• _WORK ORDER_
From the line with "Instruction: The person" through the line with "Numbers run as", repeat the entries verbatim, both end lines included, and add nothing.

Data entries
______________________________
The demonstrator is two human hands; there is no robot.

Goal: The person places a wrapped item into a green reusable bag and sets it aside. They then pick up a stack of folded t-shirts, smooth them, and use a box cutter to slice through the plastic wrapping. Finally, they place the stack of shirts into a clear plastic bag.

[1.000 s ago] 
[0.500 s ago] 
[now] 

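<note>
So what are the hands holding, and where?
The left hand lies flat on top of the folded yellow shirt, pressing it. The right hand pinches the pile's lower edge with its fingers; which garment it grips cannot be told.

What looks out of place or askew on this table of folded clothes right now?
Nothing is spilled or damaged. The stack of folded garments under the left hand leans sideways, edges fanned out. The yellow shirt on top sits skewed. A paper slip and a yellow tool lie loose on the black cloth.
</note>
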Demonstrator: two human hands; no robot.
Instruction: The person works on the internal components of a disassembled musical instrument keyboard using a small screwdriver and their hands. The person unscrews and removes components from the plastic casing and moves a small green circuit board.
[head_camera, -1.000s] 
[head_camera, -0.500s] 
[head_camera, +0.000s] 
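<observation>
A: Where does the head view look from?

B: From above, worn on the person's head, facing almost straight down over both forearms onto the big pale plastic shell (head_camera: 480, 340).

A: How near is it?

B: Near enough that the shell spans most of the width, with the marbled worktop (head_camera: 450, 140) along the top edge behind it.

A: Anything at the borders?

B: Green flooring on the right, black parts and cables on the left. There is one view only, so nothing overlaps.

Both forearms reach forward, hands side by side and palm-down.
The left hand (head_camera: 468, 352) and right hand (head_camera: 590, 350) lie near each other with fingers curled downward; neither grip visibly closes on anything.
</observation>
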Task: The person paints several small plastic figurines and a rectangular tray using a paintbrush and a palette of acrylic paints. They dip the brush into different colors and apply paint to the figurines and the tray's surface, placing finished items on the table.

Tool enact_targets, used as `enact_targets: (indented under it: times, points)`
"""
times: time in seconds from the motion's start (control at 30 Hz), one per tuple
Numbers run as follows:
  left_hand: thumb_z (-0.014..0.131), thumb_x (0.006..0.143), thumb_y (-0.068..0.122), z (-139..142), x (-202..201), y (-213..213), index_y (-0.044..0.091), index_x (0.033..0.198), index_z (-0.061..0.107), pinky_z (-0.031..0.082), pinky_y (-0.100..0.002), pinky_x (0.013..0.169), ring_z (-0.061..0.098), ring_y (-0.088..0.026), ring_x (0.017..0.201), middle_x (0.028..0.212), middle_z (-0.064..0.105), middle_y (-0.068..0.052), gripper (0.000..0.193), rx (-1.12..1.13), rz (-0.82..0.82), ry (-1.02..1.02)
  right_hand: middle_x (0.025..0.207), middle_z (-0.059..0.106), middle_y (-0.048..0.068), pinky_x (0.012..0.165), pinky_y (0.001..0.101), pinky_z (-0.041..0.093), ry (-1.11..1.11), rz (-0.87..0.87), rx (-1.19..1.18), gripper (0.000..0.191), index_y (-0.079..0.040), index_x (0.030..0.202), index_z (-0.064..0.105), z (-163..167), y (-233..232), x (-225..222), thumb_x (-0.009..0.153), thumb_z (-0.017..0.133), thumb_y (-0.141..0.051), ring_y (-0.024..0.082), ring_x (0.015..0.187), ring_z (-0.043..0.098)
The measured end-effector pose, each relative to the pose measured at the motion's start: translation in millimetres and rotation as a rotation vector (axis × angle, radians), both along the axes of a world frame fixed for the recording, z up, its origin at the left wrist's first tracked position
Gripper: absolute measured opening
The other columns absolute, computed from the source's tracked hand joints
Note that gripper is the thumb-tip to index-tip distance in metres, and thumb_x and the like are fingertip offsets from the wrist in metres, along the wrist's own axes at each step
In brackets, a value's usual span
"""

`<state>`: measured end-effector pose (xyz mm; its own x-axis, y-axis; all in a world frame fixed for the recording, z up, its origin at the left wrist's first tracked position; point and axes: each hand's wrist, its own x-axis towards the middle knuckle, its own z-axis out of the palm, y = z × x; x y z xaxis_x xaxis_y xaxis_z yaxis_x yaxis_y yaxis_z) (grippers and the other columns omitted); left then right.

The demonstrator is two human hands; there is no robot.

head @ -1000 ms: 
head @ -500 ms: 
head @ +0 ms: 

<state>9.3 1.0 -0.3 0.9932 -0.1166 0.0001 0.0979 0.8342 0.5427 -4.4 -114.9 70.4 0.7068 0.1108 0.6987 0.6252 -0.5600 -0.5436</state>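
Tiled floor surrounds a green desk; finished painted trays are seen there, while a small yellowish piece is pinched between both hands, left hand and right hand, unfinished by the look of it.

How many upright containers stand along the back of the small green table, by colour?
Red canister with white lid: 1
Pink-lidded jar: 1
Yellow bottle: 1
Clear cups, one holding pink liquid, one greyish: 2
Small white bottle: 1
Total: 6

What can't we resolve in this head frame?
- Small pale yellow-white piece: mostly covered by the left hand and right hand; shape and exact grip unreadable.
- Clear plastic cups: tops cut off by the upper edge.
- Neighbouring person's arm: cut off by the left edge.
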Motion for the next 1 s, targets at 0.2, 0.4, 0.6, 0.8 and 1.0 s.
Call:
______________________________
• _ANSWER SPACE_
Instruction: The person works on the internal components of a disassembled musical instrument keyboard using a small screwdriver and their hands. The person unscrews and removes components from the plastic casing and moves a small green circuit board.
[head_camera, -1.000s] 
[head_camera, -0.500s] 
[head_camera, +0.000s] 
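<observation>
A: Where does the head view look from?

B: From above, worn on the person's head, facing almost straight down over both forearms onto the big pale plastic shell (head_camera: 480, 340).

A: How near is it?

B: Near enough that the shell spans most of the width, with the marbled worktop (head_camera: 450, 140) along the top edge behind it.

A: Anything at the borders?

B: Green flooring on the right, black parts and cables on the left. There is one view only, so nothing overlaps.

Both forearms reach forward, hands side by side and palm-down.
The left hand (head_camera: 468, 352) and right hand (head_camera: 590, 350) lie near each other with fingers curled downward; neither grip visibly closes on anything.
</observation>
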Task: The person paints several small plastic figurines and a rectangular tray using a paintbrush and a palette of acrylic paints. They dip the brush into different colors and apply paint to the figurines and the tray's surface, placing finished items on the table.

Tool enact_targets, used as `enact_targets: (indented under it: times, points)`
"""
times: time in seconds from the motion's start (control at 30 Hz), one per tuple
Numbers run as follows:

Nothing more is needed to finish the exercise.